Changing `requires_grad` during training

(MinkyuChoi) #1

I understand that the tensors with requires_grad=False do not calculate gradients. I wonder if I can change the requires_grad flag during training so as to train/freeze parts of network during training. I want to train some parameters if some conditions are met and freeze them if conditions are not matched. An example code is like below. When I change this flag, the optimizer would reflect it automatically? or do I have to do something to let the optimizer know about it?

optimizer = optim.Adam(model.parameters(), lr = lr)
for epoch in range(total_epochs):
    .... training goes on ....

    if certain_condition:
        # 'certain_parameter' is model parameter in model.parameters(). 

    .... training goes on ....

(Alban D) #2


This will work to freeze the gradients to 0.
Be careful though that many optimizer will still update the weights even for a gradient of 0! If you have regularization or momentum for example.


thanks! I had the same question.
what do you suggest in case one wants to completely freeze the parameters?

(Alban D) #4

The best way is not to give them to the optimizer in the first place I think.
Or if you want to update them sometimes, have two optimizers, one that you step() at every iteration and one that you step() only when you want to update these special elements.
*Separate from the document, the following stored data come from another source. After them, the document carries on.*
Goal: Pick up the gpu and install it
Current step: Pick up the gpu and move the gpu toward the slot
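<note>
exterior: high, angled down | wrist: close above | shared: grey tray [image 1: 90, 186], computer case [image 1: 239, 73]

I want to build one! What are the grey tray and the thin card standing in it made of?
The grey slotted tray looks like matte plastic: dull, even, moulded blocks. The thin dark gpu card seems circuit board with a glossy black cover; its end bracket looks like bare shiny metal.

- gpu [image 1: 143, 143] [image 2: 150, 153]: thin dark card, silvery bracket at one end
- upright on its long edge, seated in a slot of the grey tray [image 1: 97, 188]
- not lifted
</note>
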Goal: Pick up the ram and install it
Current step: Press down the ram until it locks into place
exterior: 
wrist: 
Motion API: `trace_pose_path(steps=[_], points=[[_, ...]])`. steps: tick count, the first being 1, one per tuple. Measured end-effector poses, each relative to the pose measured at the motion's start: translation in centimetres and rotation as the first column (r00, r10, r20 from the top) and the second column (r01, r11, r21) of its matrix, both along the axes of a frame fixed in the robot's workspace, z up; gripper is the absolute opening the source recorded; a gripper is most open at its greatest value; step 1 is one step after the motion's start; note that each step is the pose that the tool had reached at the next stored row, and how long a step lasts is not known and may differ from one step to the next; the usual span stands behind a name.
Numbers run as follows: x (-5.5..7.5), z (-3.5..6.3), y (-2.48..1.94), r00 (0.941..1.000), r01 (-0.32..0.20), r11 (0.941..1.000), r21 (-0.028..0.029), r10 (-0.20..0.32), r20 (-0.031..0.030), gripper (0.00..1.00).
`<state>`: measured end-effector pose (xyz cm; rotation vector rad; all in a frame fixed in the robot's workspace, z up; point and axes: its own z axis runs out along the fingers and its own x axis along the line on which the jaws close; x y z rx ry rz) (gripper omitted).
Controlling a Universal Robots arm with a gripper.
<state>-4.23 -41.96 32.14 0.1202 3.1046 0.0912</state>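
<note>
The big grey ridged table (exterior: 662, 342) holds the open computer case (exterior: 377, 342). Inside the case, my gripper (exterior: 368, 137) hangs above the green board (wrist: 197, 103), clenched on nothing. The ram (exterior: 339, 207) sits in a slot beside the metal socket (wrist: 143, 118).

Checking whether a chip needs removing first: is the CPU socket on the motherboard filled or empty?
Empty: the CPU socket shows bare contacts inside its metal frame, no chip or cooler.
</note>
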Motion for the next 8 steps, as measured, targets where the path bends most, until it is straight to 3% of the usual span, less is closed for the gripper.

However, Is there an easier way When encountering the following situation?
model has three parameters (parameter_1, parameter_2 and parameter_3),
first, model need update all parameters.
During the training process, parameter_1 and parameter_2 will be updated sometimes, sometimes parameter_1 and parameter_3.
So, we need three optimizers:
optimizer_1—>parameter_1, parameter_2 and parameter_3
optimizer_2—>parameter_1 and parameter_2
optimizer_3—>parameter_1 and parameter_3
But how to deal with when there are more parameters ?
I hope my expression is clear.

(Alban D) #6


You don’t want to have parameters shared in multiple optimizers as internal states kept for example by Adam or momentum will be wrong.
You can create one optimizer for each set of paremeters and .step() all the ones that need to be updated at that iterations.


I know your means.
the number of optimizers will increase when the set of paremeters is too large, which will cause some complexity.